Доктор Паничек хотел бы напомнить уважаемым коллегам о работах профессора Ярослава Смычека, в клинике которого зарегистрирован ряд случаев, когда инъекции биогенных препаратов вызывали, в лучшем случае, симптомы идиосинкразии. Лично ему непонятно увлечение некоторых врачей биогенными веществами. Ведь биогенные вещества в организме человека порой играют такую же роль, как минеральные соли в почве: одним почвам они нужны, другим решительно противопоказаны. И вот там, где они противопоказаны, посевы гибнут от избытка солей. Все это заставляет доктора Паничека склониться к предложению пана капитана Заварзина.

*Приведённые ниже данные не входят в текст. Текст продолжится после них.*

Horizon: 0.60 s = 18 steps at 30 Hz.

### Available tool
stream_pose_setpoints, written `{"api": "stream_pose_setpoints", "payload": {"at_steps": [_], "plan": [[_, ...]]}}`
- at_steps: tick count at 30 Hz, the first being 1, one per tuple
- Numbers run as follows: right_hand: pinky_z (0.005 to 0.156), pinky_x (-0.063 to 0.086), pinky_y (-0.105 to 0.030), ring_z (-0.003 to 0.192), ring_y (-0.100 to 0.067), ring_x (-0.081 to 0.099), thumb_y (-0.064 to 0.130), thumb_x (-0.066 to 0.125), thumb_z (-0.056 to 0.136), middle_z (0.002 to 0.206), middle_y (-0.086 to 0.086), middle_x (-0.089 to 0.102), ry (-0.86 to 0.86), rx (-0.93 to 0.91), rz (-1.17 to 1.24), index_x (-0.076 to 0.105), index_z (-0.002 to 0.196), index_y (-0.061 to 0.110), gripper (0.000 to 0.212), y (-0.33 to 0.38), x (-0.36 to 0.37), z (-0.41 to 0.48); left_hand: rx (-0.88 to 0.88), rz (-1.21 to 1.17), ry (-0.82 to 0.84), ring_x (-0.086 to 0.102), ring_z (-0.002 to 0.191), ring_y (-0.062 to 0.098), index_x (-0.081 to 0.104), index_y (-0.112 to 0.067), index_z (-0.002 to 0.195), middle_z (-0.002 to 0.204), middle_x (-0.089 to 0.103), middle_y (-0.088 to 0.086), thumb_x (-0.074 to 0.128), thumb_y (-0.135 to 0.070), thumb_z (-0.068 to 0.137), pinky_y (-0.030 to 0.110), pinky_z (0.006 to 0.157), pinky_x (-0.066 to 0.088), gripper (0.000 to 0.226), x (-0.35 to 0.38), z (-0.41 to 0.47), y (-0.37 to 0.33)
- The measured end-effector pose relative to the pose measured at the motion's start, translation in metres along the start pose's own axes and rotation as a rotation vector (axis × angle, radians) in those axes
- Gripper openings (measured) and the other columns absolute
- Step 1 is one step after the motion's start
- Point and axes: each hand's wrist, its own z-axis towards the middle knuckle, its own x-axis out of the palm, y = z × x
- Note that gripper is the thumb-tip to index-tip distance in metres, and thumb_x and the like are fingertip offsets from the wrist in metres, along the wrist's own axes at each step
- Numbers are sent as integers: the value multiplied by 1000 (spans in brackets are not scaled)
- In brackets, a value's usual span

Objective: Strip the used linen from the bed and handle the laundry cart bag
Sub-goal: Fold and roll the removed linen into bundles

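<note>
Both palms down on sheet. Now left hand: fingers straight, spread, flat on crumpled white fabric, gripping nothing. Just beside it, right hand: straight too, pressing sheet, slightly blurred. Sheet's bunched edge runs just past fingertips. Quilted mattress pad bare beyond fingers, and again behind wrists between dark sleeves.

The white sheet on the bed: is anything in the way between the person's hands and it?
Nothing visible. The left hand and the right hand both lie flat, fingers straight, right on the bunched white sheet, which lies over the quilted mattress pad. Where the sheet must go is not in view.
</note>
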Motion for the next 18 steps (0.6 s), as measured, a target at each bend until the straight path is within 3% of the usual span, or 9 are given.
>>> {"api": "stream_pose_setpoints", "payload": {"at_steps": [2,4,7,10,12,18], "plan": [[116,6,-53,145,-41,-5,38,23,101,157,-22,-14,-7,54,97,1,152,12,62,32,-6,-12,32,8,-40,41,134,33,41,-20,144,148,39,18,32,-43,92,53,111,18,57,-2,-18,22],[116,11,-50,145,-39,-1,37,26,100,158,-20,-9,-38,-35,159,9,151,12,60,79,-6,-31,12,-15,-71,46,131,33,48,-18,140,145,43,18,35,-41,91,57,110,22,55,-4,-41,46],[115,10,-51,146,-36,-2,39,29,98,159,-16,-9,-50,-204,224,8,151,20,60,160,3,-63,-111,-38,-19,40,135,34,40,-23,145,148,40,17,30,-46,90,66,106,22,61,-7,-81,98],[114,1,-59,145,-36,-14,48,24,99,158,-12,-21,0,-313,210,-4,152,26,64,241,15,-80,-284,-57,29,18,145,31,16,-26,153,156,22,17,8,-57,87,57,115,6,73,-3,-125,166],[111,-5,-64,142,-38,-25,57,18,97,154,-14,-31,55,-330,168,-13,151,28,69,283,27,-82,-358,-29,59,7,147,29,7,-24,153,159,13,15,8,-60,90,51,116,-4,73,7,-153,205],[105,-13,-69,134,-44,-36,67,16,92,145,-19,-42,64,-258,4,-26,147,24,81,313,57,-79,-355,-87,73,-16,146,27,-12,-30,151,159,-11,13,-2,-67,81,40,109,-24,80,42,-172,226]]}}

Гладилин постучал коробком спичек по столу и сказал:
— Нет, коллега Паничек! Мне трудно согласиться с вами. Устраниться от помощи больному? Это невозможно!
— Что значит нэвазможно, товарищ майор? — перебил его Бекмурадов, не поняв смысла возражения Гладилина, и, резко двинув мохнатыми бровями, продолжал со свойственным ему темпераментом: — Ты кто? Ваенный врач?.. Ну так, пажалста, делай так: воздух нада — давай воздух! Пакой нюжин — давай пакой! Только гани, пажалста, балезнь в шею, как ми гнали фрицев! Ясно? А сейчас пайдемте пасмотрим балного.
…В раскрытые настежь окна из сада струился ласковый теплый ветерок. В крупных соцветиях яблонь гудели пчелы. А птицы, словно партерные акробаты, без устали крутились на комолых ветках.
Высокий лоб Гаврилова бороздили морщинки, обильный пот роснился на нем. Густая рыжая щетина несмелым огоньком бежала по усталому лицу.
Бекмурадов положил руку на лоб Гаврилова и радостно сказал:
— Холодный как лед!
На секунду он задержал взгляд на майоре Гладилине, затем круто повернулся и пошел к машине.
Глава вторая
Через неделю полковник Бекмурадов снова приехал в Травнице.
С ним прибыл нейрохирург из штаба танковой армии, медицинская сестра и госпитальная санитарка.
Высокий, сухой, на вид лет пятидесяти семи, подполковник Скурат, человек с узким лицом и седыми, очень плоскими, чисто выстриженными висками, тонкими, плотно сжатыми губами, по–военному поздоровался с Иржи Паничеком и Либуше, спросил, где больной, надел халат и приступил к делу.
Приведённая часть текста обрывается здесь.